* Task directions *
If a line in the entries below includes "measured", show that line.

Stored items from a collection
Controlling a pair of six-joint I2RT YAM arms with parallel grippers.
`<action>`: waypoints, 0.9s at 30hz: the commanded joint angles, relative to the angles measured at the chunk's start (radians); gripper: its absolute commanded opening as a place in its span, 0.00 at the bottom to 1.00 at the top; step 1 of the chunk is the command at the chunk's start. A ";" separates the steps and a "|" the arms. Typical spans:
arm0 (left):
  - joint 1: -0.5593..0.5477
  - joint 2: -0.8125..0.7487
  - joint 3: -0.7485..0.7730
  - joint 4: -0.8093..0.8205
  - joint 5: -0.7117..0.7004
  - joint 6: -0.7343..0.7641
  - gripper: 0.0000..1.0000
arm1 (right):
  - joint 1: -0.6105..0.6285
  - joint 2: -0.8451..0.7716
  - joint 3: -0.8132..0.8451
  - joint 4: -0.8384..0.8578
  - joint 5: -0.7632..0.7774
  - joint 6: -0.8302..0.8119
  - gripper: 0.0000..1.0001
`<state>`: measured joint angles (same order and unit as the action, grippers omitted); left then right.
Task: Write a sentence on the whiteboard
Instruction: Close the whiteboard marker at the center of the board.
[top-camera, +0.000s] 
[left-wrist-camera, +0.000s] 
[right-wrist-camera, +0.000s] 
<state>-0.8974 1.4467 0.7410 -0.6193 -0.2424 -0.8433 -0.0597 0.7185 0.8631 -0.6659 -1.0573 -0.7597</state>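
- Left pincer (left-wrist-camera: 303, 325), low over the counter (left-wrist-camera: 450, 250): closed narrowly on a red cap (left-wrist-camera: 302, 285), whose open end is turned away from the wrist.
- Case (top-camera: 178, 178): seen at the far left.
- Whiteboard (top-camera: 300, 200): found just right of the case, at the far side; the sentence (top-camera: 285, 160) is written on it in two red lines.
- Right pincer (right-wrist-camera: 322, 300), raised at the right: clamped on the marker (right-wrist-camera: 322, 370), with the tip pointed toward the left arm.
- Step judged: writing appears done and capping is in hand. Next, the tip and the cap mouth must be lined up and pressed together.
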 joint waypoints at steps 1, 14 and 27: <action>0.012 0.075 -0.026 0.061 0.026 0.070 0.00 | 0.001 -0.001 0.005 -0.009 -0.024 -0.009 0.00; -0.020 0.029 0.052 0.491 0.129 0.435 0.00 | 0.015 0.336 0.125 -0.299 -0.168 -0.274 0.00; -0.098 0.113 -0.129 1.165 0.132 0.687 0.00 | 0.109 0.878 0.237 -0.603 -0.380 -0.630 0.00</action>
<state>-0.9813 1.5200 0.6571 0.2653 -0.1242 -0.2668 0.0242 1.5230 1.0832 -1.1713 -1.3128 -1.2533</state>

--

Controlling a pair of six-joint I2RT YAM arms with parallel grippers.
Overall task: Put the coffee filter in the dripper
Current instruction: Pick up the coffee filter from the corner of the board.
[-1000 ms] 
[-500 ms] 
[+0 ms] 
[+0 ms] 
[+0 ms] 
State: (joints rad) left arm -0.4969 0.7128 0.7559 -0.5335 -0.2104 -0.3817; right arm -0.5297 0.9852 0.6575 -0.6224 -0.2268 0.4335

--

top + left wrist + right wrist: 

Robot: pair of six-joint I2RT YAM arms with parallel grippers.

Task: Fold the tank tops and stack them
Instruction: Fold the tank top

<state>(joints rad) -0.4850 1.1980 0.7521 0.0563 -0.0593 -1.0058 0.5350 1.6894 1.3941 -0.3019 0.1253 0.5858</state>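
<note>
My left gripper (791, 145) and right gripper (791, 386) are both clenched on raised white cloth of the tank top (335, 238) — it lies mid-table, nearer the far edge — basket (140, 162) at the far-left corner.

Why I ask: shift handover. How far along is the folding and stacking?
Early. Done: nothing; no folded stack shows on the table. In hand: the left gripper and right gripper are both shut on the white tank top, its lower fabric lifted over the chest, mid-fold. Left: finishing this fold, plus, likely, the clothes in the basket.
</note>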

* Result *
`<action>`: waypoints, 0.9s at 30hz: the commanded joint angles, relative to the angles measured at the chunk's start (radians); gripper: its absolute commanded opening as a place in its span, 0.00 at the bottom to 1.00 at the top; step 1 of the chunk is the command at the chunk's start. A ";" separates the steps and a "|" the arms. Typical spans:
`<state>`: measured joint angles (same order and unit as the action, grippers omitted); left then right.

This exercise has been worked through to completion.